WHAT IS REQUIRED:
Transcribe the records below word for word, leaving every picture out.

------------------------------

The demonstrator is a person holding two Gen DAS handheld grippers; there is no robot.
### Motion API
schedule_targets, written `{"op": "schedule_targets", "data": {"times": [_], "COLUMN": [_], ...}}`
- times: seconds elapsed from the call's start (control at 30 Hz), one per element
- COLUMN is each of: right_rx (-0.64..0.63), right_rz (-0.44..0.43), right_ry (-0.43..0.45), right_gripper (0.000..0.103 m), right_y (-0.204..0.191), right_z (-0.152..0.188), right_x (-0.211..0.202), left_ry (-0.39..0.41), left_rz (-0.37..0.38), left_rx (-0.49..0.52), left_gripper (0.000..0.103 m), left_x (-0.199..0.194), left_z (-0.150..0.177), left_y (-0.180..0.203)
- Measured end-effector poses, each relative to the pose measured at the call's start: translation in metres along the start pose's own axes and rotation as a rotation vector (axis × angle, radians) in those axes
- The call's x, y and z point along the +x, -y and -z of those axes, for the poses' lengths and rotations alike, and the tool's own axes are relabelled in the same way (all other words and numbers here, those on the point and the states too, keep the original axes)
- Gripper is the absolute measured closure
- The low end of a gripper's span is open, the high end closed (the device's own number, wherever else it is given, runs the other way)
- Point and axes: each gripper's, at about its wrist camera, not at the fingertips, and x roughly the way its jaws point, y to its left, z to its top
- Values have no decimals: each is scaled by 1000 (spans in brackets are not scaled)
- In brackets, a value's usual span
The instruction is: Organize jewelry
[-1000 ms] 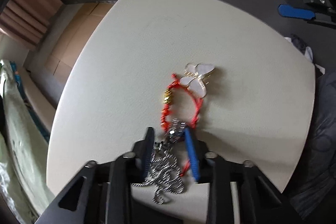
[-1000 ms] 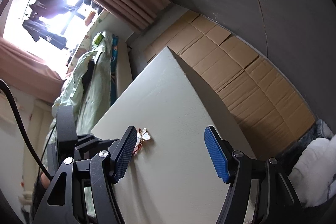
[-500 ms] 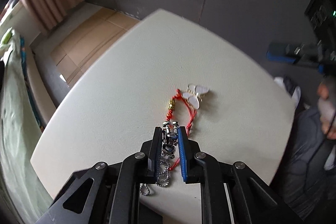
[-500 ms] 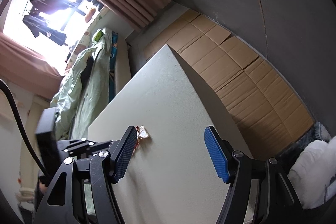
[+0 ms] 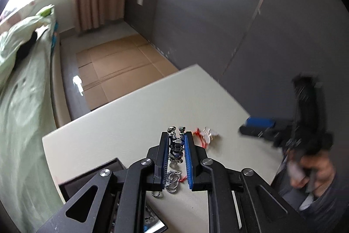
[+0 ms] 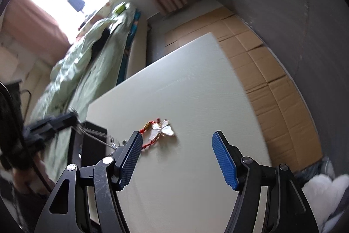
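The left gripper [image 5: 176,141] is pinched on a small metal charm [image 5: 177,146], with its silver ball chain [image 5: 172,181] dangling below between the fingers. A second ago the gripper was low over the table [image 5: 122,123] with the chain heaped under it; now it has lifted and tilted up, so the room shows beyond the table edge and the chain hangs free. The red cord bracelet [image 6: 150,134] and the white butterfly [image 6: 162,129] stay on the table, no longer tangled with the chain as far as the blur allows. That looks like the charm piece has been separated from the pile.

The right gripper [image 6: 177,158] is spread wide and holds nothing; it has come closer to the bracelet and butterfly, which now lie just ahead of its fingers.

A dark box [image 5: 87,180] sits at the table's near edge below the left gripper; likely the chain goes there next, though its compartments are hidden
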Motion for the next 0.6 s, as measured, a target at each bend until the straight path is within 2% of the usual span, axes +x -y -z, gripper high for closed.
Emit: {"op": "schedule_targets", "data": {"times": [0.27, 0.6], "right_rx": [-171, -286], "right_rz": [63, 99], "right_ry": [-51, -43], "right_gripper": [36, 36], "right_y": [-20, -38], "right_z": [3, 5], "right_x": [32, 50], "left_ry": [71, 97], "left_rz": [-9, 24], "left_rx": [-43, -73], "left_gripper": [89, 89], "left_x": [-19, -31], "left_z": [2, 10], "left_y": [-9, -25]}}
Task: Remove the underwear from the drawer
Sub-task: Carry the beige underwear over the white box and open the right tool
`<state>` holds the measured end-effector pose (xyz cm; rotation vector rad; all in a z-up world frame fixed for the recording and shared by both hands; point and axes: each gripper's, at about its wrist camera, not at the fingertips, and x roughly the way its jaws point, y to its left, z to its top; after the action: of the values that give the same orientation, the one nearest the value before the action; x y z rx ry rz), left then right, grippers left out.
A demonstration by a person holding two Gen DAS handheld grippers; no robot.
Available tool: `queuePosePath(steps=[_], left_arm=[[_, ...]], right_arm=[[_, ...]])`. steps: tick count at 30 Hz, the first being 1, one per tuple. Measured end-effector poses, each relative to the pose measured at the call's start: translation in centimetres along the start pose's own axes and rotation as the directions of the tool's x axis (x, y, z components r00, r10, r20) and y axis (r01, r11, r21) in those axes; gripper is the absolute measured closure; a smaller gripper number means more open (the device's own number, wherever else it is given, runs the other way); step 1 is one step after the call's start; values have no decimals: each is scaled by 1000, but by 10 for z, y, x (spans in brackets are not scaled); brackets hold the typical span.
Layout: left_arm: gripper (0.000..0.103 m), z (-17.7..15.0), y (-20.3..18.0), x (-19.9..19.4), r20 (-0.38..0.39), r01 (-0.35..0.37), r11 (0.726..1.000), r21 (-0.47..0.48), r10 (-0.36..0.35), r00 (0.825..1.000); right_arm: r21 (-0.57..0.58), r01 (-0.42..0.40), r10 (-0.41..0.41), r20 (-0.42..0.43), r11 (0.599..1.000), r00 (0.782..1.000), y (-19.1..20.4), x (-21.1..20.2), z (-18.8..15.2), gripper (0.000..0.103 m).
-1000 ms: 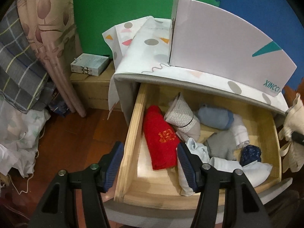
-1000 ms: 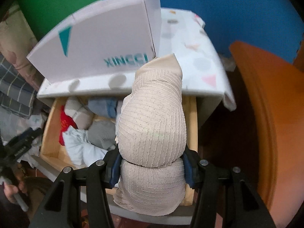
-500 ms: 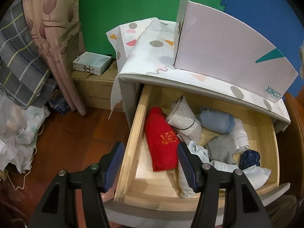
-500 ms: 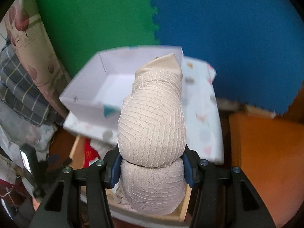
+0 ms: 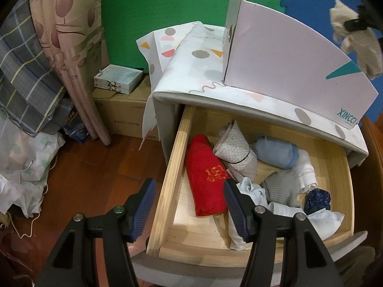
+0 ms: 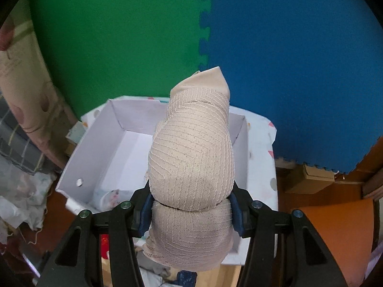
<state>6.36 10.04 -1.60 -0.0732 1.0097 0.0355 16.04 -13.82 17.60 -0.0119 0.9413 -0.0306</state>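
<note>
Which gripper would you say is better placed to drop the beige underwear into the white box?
Right. The right gripper is shut on the beige underwear above the open white box. The left gripper is open over the drawer.

Right tool (image 6: 191, 211), clamped on the rolled beige underwear (image 6: 191, 162), has lifted clear of the open drawer (image 5: 167, 181) and travelled over the white box (image 6: 100, 153) on the cabinet top; box interior now visible beneath it. From the left wrist view, roll has risen to upper right.
</note>
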Motion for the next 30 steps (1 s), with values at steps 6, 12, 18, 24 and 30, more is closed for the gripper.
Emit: queuePosePath(steps=[6, 12, 18, 24, 30], left_arm=[[43, 0, 3, 2, -8, 12, 1000, -6, -12, 1000], [43, -1, 2, 8, -31, -4, 1000, 4, 4, 1000], [43, -2, 1, 8, -32, -1, 1000, 8, 1, 1000], [43, -3, 0, 7, -35, 1, 1000, 12, -1, 999], [43, -1, 0, 9, -44, 7, 1000, 13, -6, 999]], right_arm=[[-4, 19, -19, -74, 1000, 997, 5, 47, 5, 53], [-22, 39, -41, -143, 999, 989, 6, 79, -2, 52], [-5, 45, -45, -190, 999, 981, 2, 96, -10, 49], [21, 57, -53, -160, 998, 986, -1, 84, -9, 32], [-3, 33, -33, -135, 999, 990, 1, 40, -15, 26]])
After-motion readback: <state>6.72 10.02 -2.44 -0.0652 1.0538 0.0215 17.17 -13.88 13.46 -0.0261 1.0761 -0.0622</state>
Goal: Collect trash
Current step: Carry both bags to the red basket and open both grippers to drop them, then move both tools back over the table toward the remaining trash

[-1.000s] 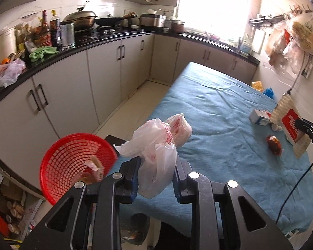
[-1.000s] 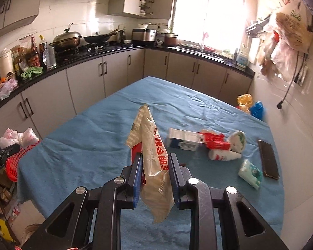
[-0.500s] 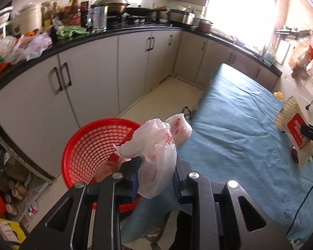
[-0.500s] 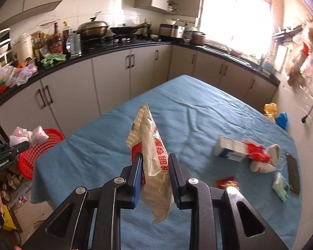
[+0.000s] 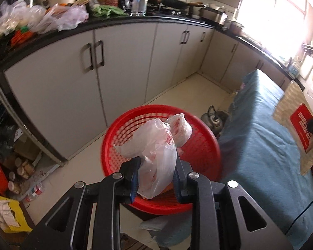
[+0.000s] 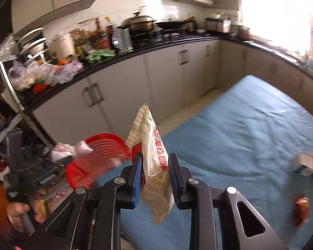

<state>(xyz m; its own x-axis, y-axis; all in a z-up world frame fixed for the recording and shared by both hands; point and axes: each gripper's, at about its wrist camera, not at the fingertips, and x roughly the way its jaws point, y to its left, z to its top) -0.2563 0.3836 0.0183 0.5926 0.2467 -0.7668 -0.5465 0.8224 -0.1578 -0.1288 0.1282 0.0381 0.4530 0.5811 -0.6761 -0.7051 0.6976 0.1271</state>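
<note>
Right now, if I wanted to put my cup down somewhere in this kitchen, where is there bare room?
The blue tablecloth lies bare across its middle, between the counter-side edge and the cartons by the wall. The black countertop is crowded with bags, bottles and pots. The red basket sits under the plastic bag.

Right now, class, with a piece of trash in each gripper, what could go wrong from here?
1. The light plastic bag may cling to the left gripper or drift past the red basket rim.
2. The snack wrapper in the right gripper hangs over the table, not the basket; released now, it misses.
</note>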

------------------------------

RESULT:
The demonstrator is a person holding two Gen DAS handheld grippers; there is no robot.
### Motion API
schedule_targets, written `{"op": "schedule_targets", "data": {"times": [_], "COLUMN": [_], ...}}`
- times: seconds elapsed from the call's start (control at 30 Hz), one per element
- COLUMN is each of: right_rx (-0.64..0.63), right_rz (-0.44..0.43), right_ry (-0.43..0.45), right_gripper (0.000..0.103 m), right_y (-0.204..0.191), right_z (-0.152..0.188), right_x (-0.211..0.202), left_ry (-0.39..0.41), left_rz (-0.37..0.38), left_rx (-0.49..0.52), left_gripper (0.000..0.103 m), left_x (-0.199..0.194), left_z (-0.150..0.177), left_y (-0.180..0.203)
- Measured end-effector poses, each relative to the pose measured at the call's start: translation in metres along the start pose's own axes and rotation as a rotation vector (axis × angle, radians) in those axes
- The call's x, y and z point along the +x, -y and -z of those axes, for the poses' lengths and rotations alike, and the tool's own axes are relabelled in the same way (all other words and numbers here, those on the point and the states too, keep the original axes)
- Gripper is the absolute measured closure
- The low end of a gripper's span is open, the high end closed (the device's own number, wherever else it is given, runs the other way)
- Point and axes: each gripper's, at about its wrist camera, not at the fingertips, and x roughly the way its jaws point, y to its left, z to its top
- Values have no decimals: each is scaled by 1000 (spans in brackets are not scaled)
- In brackets, a value's usual span
The instruction is: Organize jewelry
[-1000 ms] 
[-1000 ms] 
[-500 ms] 
[-500 ms] 
[+0 ms] 
[+0 ms] 
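The left gripper [image 5: 176,141] is pinched on a small metal charm [image 5: 177,146], with its silver ball chain [image 5: 172,181] dangling below between the fingers. A second ago the gripper was low over the table [image 5: 122,123] with the chain heaped under it; now it has lifted and tilted up, so the room shows beyond the table edge and the chain hangs free. The red cord bracelet [image 6: 150,134] and the white butterfly [image 6: 162,129] stay on the table, no longer tangled with the chain as far as the blur allows. That looks like the charm piece has been separated from the pile.

The right gripper [image 6: 177,158] is spread wide and holds nothing; it has come closer to the bracelet and butterfly, which now lie just ahead of its fingers.

A dark box [image 5: 87,180] sits at the table's near edge below the left gripper; likely the chain goes there next, though its compartments are hidden
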Motion for the next 0.6 s, as measured, a target at each bend until the straight path is within 2% of the usual span, axes +x -y -z, gripper high for closed.
Emit: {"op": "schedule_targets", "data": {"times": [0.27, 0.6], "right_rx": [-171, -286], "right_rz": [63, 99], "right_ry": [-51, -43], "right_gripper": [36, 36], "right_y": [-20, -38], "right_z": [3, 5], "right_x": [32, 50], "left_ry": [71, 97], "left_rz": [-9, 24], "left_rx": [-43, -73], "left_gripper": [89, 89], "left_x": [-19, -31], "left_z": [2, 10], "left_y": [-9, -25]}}
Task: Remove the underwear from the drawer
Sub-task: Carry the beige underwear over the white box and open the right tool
`<state>` holds the measured end-effector pose (xyz cm; rotation vector rad; all in a z-up world frame fixed for the recording and shared by both hands; point and axes: each gripper's, at about its wrist camera, not at the fingertips, and x roughly the way its jaws point, y to its left, z to its top; after the action: of the values that give the same orientation, the one nearest the value before the action; x y z rx ry rz), left then right, grippers left out.
A demonstration by a person holding two Gen DAS handheld grippers; no robot.
Available tool: `queuePosePath(steps=[_], left_arm=[[_, ...]], right_arm=[[_, ...]])`. steps: tick count at 30 Hz, the first being 1, one per tuple. Measured end-effector poses, each relative to the pose measured at the call's start: translation in centimetres along the start pose's own axes and rotation as the directions of the tool's x axis (x, y, z components r00, r10, r20) and y axis (r01, r11, r21) in those axes; gripper is the absolute measured closure; a smaller gripper number means more open (the device's own number, wherever else it is given, runs the other way); step 1 is one step after the call's start; values have no decimals: each is scaled by 1000, but by 10 for z, y, x (spans in brackets are not scaled); brackets hold the typical span.
Layout: left_arm: gripper (0.000..0.103 m), z (-17.7..15.0), y (-20.3..18.0), x (-19.9..19.4), r20 (-0.38..0.39), r01 (-0.35..0.37), r11 (0.726..1.000), r21 (-0.47..0.48), r10 (-0.36..0.35), r00 (0.825..1.000); right_arm: r21 (-0.57..0.58), r01 (-0.42..0.40), r10 (-0.41..0.41), r20 (-0.42..0.43), r11 (0.599..1.000), r00 (0.782..1.000), y (-19.1..20.4), x (-21.1..20.2), z (-18.8..15.2), gripper (0.000..0.103 m).
-1000 ms: 
-1000 ms: 
-500 ms: 
-500 ms: 
+0 ms: 
+0 ms: 
<state>6.36 10.04 -1.60 -0.0732 1.0097 0.0355 16.04 -13.82 17.60 -0.0119 0.9413 -0.0306</state>
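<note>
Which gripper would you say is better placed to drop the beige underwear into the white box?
Right. The right gripper is shut on the beige underwear above the open white box. The left gripper is open over the drawer.

Right tool (image 6: 191, 211), clamped on the rolled beige underwear (image 6: 191, 162), has lifted clear of the open drawer (image 5: 167, 181) and travelled over the white box (image 6: 100, 153) on the cabinet top; box interior now visible beneath it. From the left wrist view, roll has risen to upper right.
</note>
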Motion for the next 30 steps (1 s), with values at steps 6, 12, 18, 24 and 30, more is closed for the gripper.
Emit: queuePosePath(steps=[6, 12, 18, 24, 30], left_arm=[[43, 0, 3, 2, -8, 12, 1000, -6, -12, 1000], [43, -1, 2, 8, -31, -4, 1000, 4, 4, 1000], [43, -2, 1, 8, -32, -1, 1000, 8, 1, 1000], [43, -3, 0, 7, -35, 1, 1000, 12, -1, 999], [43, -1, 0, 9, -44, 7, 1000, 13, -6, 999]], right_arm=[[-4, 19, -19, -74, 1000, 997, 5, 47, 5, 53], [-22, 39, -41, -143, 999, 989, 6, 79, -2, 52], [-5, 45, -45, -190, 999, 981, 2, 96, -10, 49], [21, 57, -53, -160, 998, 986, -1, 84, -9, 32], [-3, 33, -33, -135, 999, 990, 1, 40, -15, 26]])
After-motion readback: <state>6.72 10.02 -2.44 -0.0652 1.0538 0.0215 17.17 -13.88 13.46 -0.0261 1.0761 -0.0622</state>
Goal: Collect trash
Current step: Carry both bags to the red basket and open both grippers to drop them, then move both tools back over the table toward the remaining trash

[-1.000s] 
[-1.000s] 
[-0.500s] 
[-0.500s] 
[+0.000s] 
[+0.000s] 

<state>(xyz m; its own x-axis, y-axis; all in a z-up world frame fixed for the recording and shared by both hands; point and axes: each gripper's, at about its wrist camera, not at the fingertips, and x roughly the way its jaws point, y to its left, z to its top) -0.2563 0.3836 0.0183 0.5926 0.2467 -0.7668 -0.5465 0.8224 -0.1578 -0.1288 0.1282 0.0381 0.4530 0.5811 -0.6761 -0.7051 0.6976 0.1271</state>
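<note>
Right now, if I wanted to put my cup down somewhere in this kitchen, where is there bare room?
The blue tablecloth lies bare across its middle, between the counter-side edge and the cartons by the wall. The black countertop is crowded with bags, bottles and pots. The red basket sits under the plastic bag.

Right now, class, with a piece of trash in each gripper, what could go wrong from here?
1. The light plastic bag may cling to the left gripper or drift past the red basket rim.
2. The snack wrapper in the right gripper hangs over the table, not the basket; released now, it misses.
</note>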

Nothing else goes with this output.